Work task — After locating "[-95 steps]" in the listing below, copy that line and each one after it exactly, ending with the line that has "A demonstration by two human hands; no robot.".

Information given —
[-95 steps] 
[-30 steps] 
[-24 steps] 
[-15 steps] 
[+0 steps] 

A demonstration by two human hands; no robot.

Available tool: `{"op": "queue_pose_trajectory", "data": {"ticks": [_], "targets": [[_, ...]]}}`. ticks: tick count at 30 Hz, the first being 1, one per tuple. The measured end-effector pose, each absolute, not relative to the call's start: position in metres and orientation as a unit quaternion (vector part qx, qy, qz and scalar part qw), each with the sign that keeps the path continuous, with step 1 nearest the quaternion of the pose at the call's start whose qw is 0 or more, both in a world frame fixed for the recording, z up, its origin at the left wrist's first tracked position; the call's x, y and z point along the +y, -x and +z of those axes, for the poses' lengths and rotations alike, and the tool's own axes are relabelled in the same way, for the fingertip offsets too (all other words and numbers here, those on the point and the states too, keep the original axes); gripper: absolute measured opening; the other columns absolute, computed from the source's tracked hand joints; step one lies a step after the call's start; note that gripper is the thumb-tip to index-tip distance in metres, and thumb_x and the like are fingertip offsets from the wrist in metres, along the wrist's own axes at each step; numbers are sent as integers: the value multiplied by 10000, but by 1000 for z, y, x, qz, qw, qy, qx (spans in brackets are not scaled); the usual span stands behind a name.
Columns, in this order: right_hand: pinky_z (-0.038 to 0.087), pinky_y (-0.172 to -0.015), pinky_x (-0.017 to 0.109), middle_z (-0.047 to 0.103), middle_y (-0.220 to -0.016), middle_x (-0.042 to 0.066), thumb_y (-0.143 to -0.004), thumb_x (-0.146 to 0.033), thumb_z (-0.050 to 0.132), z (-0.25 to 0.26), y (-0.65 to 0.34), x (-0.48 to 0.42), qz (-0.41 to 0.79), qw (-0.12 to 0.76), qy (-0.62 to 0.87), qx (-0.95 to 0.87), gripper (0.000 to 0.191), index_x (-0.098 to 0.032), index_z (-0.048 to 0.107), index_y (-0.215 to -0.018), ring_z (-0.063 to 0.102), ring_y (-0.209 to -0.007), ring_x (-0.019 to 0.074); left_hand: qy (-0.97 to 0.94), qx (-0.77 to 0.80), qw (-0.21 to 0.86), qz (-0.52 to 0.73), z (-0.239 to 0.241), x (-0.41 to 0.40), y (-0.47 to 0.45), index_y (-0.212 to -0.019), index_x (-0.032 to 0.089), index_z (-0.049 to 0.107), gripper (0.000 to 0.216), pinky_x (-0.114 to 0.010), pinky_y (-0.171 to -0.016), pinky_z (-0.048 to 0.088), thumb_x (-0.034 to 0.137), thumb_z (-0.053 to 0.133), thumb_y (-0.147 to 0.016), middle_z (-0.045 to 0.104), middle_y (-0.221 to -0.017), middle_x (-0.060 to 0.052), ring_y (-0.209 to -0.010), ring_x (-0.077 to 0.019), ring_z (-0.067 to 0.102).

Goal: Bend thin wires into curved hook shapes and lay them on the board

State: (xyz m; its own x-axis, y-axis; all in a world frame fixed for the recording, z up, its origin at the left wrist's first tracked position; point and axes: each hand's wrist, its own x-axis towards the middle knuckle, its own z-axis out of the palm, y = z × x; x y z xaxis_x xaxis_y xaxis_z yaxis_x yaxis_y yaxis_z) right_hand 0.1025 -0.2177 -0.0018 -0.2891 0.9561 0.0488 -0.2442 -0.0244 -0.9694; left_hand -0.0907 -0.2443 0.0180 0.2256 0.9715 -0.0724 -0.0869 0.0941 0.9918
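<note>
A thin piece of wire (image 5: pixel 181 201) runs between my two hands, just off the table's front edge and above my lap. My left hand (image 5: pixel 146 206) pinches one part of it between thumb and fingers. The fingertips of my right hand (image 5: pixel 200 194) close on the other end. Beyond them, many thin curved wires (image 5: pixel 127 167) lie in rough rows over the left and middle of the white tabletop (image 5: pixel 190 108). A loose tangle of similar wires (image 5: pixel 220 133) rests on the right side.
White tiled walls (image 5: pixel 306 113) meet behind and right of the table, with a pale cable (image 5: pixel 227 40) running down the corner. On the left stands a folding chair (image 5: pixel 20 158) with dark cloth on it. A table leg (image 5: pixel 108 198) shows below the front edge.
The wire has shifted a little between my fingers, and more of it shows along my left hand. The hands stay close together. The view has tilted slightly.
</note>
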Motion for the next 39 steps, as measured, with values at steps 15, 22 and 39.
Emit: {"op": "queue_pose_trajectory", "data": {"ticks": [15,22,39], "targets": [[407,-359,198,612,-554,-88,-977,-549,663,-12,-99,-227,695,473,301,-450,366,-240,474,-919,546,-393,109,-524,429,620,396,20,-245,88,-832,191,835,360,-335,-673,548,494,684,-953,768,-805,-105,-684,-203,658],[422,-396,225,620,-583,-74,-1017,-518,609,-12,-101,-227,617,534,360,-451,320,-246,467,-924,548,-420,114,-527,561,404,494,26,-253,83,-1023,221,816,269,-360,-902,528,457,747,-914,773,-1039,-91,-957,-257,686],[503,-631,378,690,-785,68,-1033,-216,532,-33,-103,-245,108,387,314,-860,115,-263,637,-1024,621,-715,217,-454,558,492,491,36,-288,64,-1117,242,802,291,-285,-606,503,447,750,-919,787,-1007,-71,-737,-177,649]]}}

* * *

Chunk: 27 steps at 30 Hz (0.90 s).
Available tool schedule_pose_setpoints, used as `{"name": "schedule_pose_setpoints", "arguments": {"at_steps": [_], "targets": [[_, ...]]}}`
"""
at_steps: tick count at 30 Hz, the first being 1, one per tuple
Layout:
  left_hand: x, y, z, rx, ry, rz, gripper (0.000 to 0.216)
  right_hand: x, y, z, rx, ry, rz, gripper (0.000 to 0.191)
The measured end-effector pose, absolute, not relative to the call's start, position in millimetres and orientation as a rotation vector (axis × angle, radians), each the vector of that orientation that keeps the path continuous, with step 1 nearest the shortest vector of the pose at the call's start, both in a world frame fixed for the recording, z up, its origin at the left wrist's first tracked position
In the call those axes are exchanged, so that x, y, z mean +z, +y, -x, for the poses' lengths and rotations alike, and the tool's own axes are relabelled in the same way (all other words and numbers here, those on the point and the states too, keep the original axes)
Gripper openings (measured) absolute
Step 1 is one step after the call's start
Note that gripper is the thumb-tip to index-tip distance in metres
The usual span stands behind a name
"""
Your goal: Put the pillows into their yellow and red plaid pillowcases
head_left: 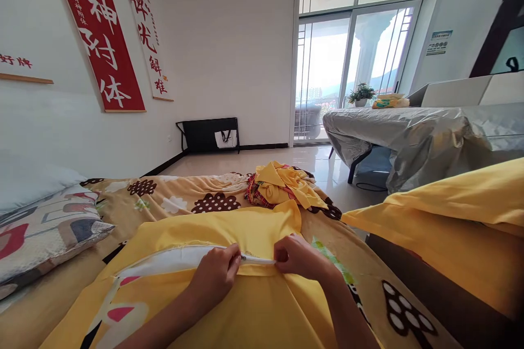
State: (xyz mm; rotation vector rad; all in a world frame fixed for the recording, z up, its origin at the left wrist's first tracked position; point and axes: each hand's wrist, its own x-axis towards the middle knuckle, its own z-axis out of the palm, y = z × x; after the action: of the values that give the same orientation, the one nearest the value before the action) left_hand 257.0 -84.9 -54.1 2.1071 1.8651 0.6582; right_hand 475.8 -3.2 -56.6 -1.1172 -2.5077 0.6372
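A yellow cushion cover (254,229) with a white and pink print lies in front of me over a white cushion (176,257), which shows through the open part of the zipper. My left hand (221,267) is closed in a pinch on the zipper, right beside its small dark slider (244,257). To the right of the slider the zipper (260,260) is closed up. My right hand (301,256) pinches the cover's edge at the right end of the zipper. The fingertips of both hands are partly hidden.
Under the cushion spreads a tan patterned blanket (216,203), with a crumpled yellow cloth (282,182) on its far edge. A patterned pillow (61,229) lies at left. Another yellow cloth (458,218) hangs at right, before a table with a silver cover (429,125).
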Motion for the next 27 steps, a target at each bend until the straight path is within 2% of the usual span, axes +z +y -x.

Response —
[-95 steps] 
[-30 steps] 
[-24 steps] 
[-15 steps] 
[+0 steps] 

A demonstration by two human hands; no robot.

For this exercise, the answer is now complete.